▶ _What you need to do_:
Your answer must be the full listing, reproduced word for word.

▶ _Material provided_:
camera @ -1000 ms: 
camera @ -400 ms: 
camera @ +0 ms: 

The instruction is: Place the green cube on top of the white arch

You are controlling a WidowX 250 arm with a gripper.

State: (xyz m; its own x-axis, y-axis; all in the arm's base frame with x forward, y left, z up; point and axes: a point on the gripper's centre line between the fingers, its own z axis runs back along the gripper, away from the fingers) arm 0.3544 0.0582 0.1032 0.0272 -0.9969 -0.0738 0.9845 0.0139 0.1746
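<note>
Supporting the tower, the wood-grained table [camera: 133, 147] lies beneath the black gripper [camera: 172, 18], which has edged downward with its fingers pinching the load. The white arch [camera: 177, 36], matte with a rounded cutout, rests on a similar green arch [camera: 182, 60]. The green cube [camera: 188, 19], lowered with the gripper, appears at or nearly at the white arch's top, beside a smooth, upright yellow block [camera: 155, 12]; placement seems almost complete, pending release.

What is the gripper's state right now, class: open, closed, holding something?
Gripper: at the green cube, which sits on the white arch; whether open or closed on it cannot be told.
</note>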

▶ _Exercise output_:
camera @ -1000 ms: 
camera @ -400 ms: 
camera @ +0 ms: 

The instruction is: Place the green cube on top of the white arch

You are controlling a WidowX 250 arm with a gripper.

State: (xyz m; its own x-axis, y-axis; all in the arm's base frame with x forward, y left, z up; point and axes: a point on the gripper's centre line between the fingers, its own z axis runs back along the gripper, away from the fingers) arm 0.3544 0.0582 0.1032 0.0272 -0.9969 -0.0738 0.9845 0.0139 0.1746
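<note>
Supporting the tower, the wood-grained table [camera: 133, 147] lies beneath the black gripper [camera: 172, 18], which has edged downward with its fingers pinching the load. The white arch [camera: 177, 36], matte with a rounded cutout, rests on a similar green arch [camera: 182, 60]. The green cube [camera: 188, 19], lowered with the gripper, appears at or nearly at the white arch's top, beside a smooth, upright yellow block [camera: 155, 12]; placement seems almost complete, pending release.

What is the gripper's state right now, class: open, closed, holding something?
Gripper: at the green cube, which sits on the white arch; whether open or closed on it cannot be told.
</note>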

An answer has been given, and the exercise is complete.